CSRF compatibility with Flask-WTF

[jace]

WTForms (as of 1.x) and Flask-WTF have in-built CSRF protection. Is Flask-SeaSurf compatible with these, or should I disable one of them on views that handle WTForms? Will appreciate this being covered in the documentation.

[maxcountryman]

You should disable CSRF protection in whatever form framework you're using. While it's possible to use both, I'd strongly recommend against it. It's possible in the future we may have the option to disable all views by default and then opt in select views, in that case you could keep it enabled for whatever form framework you'd like and then selectively apply SeaSurf where needed.

[asmith26]

@maxcountryman Is there any benefit in using Flask-SeaSurf over Flask-WTF for handling CSRF protection?
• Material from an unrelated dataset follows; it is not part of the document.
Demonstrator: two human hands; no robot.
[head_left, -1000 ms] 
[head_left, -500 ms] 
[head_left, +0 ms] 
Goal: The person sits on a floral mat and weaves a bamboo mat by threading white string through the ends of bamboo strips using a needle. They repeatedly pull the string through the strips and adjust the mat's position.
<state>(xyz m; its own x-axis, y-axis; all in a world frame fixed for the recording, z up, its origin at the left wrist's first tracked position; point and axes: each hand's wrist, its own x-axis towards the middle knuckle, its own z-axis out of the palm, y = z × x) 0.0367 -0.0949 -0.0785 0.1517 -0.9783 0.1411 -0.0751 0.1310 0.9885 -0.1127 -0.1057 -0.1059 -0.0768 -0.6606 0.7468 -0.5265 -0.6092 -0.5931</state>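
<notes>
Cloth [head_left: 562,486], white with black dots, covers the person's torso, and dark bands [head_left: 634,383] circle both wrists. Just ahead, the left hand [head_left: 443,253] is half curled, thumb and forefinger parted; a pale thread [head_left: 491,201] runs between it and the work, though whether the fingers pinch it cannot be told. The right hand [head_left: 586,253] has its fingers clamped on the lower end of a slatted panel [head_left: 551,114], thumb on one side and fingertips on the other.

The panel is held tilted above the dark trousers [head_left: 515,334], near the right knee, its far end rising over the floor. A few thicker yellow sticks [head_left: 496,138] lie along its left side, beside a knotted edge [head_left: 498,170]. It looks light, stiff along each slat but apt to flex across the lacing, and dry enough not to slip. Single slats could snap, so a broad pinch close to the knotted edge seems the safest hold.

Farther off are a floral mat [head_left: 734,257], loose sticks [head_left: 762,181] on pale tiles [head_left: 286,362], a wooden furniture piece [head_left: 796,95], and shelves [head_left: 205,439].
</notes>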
As far as I can tell, only forms ever appear to POST(?). Thanks!

[nk9]

It would be helpful if this question were answered in the documentation. It's clear that one CAN use SeaSurf instead of WTForms built-in CSRF token. But it's not explained why one would choose a separate library over using the one built into WTForms.

I expect the answer is that SeaSurf can be used outside the context of a form, for example if you are sending AJAX/XHR requests to the server to fetch data. In this case, you would need another way to generate and manage the CSRF token(s) which isn't directly linked to the forms library. (The implication being: if you only use forms to POST/PUT/DELETE data, then it's fine to stick with your form library's built-in solution.) [Edit: You can in fact use the WTForms extension CSRFProtect to generate CSRF tokens for non-form tasks.] But perhaps there are caveats that aren't immediately apparent. Seeing this spelled out in the docs would be helpful for those who are new to protecting against CSRF attacks and just want to find the best practice solution with a minimum of confusion.